=== Assigned task ===
Repeat the data below exactly, dropping any pictures it holds.
━━━
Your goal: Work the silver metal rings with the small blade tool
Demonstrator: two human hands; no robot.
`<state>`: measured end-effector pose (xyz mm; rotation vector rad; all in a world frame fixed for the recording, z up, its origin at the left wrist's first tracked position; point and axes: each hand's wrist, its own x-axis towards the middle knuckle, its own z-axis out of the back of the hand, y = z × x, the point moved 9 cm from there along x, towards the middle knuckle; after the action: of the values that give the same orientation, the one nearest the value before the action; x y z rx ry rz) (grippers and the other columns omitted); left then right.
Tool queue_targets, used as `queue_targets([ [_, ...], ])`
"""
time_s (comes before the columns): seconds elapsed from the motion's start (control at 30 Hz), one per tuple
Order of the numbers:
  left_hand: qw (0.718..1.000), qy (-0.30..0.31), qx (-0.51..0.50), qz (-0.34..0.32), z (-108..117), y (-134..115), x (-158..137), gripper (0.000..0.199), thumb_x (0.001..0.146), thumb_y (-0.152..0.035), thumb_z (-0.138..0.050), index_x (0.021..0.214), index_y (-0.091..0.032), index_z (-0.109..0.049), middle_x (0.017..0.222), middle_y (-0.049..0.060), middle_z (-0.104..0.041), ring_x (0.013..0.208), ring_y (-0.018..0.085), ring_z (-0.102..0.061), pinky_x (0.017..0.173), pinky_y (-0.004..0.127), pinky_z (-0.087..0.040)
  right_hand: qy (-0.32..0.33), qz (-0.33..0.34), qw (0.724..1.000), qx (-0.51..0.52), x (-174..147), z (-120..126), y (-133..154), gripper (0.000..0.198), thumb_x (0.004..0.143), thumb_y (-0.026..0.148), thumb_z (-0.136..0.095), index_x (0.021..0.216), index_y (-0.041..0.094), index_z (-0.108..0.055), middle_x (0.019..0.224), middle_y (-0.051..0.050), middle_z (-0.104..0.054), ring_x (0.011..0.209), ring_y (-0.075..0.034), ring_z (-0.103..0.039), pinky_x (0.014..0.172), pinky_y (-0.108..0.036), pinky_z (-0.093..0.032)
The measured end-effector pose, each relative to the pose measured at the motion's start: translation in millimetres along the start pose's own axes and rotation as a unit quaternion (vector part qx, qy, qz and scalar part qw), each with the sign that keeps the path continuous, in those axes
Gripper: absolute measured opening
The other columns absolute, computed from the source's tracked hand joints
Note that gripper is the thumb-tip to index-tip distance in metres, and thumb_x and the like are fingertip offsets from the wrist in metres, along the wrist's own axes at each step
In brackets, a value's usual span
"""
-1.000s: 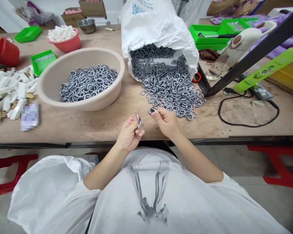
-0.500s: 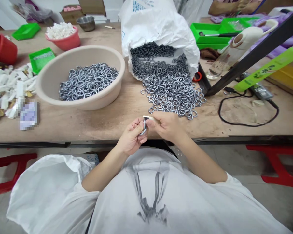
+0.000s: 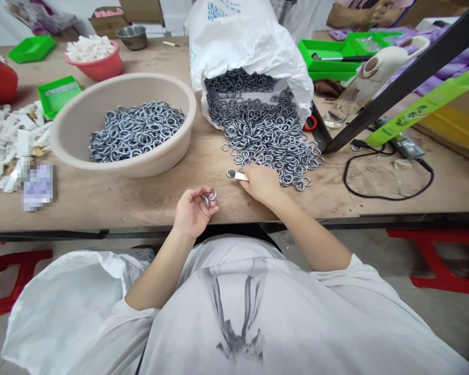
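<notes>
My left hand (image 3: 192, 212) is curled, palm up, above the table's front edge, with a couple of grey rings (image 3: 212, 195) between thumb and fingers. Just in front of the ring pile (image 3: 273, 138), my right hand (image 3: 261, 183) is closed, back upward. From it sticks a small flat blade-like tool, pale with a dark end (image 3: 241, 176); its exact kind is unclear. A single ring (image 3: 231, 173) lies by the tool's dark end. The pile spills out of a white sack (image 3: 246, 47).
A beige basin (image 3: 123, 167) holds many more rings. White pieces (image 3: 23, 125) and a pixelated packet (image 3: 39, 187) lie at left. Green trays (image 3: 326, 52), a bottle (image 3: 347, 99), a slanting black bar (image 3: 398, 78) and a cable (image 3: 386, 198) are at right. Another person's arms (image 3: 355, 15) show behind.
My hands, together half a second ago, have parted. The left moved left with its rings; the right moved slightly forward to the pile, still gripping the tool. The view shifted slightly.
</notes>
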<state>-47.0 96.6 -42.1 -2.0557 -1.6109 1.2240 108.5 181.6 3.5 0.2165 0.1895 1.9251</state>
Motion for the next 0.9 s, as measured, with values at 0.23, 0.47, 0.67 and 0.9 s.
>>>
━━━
=== Solution for this problem ===
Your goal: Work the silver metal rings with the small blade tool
Demonstrator: two human hands; no robot.
`<state>`: measured end-effector pose (xyz mm; rotation vector rad; all in a world frame fixed for the recording, z up, its origin at the left wrist's first tracked position; point and axes: each hand's wrist, its own x-axis towards the middle knuckle, its own z-axis out of the back of the hand, y = z × x, the point moved 9 cm from there along x, towards the middle knuckle; after the action: of the values that give the same orientation, the one nearest the value before the action; x y z rx ry rz) (grippers and the other columns omitted); left then right.
Tool queue_targets, used as `queue_targets([ [_, ...], ])`
"""
time_s (comes before the columns): seconds elapsed from the motion's start (control at 30 Hz), one per tuple
Order of the numbers:
  left_hand: qw (0.718..1.000), qy (-0.30..0.31), qx (-0.51..0.50), qz (-0.34..0.32), z (-108..117), y (-134..115), x (-158..137), gripper (0.000..0.199), thumb_x (0.001..0.146), thumb_y (-0.152..0.035), thumb_z (-0.138..0.050), index_x (0.021..0.214), index_y (-0.091..0.032), index_z (-0.109..0.049), middle_x (0.017..0.222), middle_y (-0.049..0.060), middle_z (-0.104..0.041), ring_x (0.013..0.208), ring_y (-0.018..0.085), ring_z (-0.102..0.061), pinky_x (0.017..0.173), pinky_y (-0.004..0.127), pinky_z (-0.087..0.040)
  right_hand: qy (-0.32..0.33), qz (-0.33..0.34), qw (0.724..1.000), qx (-0.51..0.52), x (-174..147), z (-120..126), y (-133..154), gripper (0.000..0.198), thumb_x (0.004..0.143), thumb_y (-0.026..0.148), thumb_z (-0.136..0.095), index_x (0.021..0.216), index_y (-0.041..0.094), index_z (-0.108..0.055), middle_x (0.019..0.224), middle_y (-0.051..0.050), middle_z (-0.104..0.054), ring_x (0.011..0.209), ring_y (-0.075..0.034), ring_z (-0.103..0.039), pinky_x (0.014..0.172), pinky_y (-0.108..0.036), pinky_z (-0.093..0.032)
The measured end-effector pose, each relative to the pose measured at the motion's start: translation in millimetres along the start pose's own axes and rotation as a unit quaternion (vector part qx, qy, qz and scalar part qw), each with the sign that keeps the path continuous, in those axes
Gripper: absolute measured opening
The other columns absolute, computed from the source's tracked hand joints
Note that gripper is the thumb-tip to index-tip distance in metres, and thumb_x and the like are fingertip offsets from the wrist in metres, along the wrist's own axes at each step
In brackets, a value's usual span
"""
-1.000s: 
-0.500s: 
+0.000s: 
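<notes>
My left hand (image 3: 192, 212) is curled, palm up, above the table's front edge, with a couple of grey rings (image 3: 212, 195) between thumb and fingers. Just in front of the ring pile (image 3: 273, 138), my right hand (image 3: 261, 183) is closed, back upward. From it sticks a small flat blade-like tool, pale with a dark end (image 3: 241, 176); its exact kind is unclear. A single ring (image 3: 231, 173) lies by the tool's dark end. The pile spills out of a white sack (image 3: 246, 47).
A beige basin (image 3: 123, 167) holds many more rings. White pieces (image 3: 23, 125) and a pixelated packet (image 3: 39, 187) lie at left. Green trays (image 3: 326, 52), a bottle (image 3: 347, 99), a slanting black bar (image 3: 398, 78) and a cable (image 3: 386, 198) are at right. Another person's arms (image 3: 355, 15) show behind.
My hands, together half a second ago, have parted. The left moved left with its rings; the right moved slightly forward to the pile, still gripping the tool. The view shifted slightly.
</notes>
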<state>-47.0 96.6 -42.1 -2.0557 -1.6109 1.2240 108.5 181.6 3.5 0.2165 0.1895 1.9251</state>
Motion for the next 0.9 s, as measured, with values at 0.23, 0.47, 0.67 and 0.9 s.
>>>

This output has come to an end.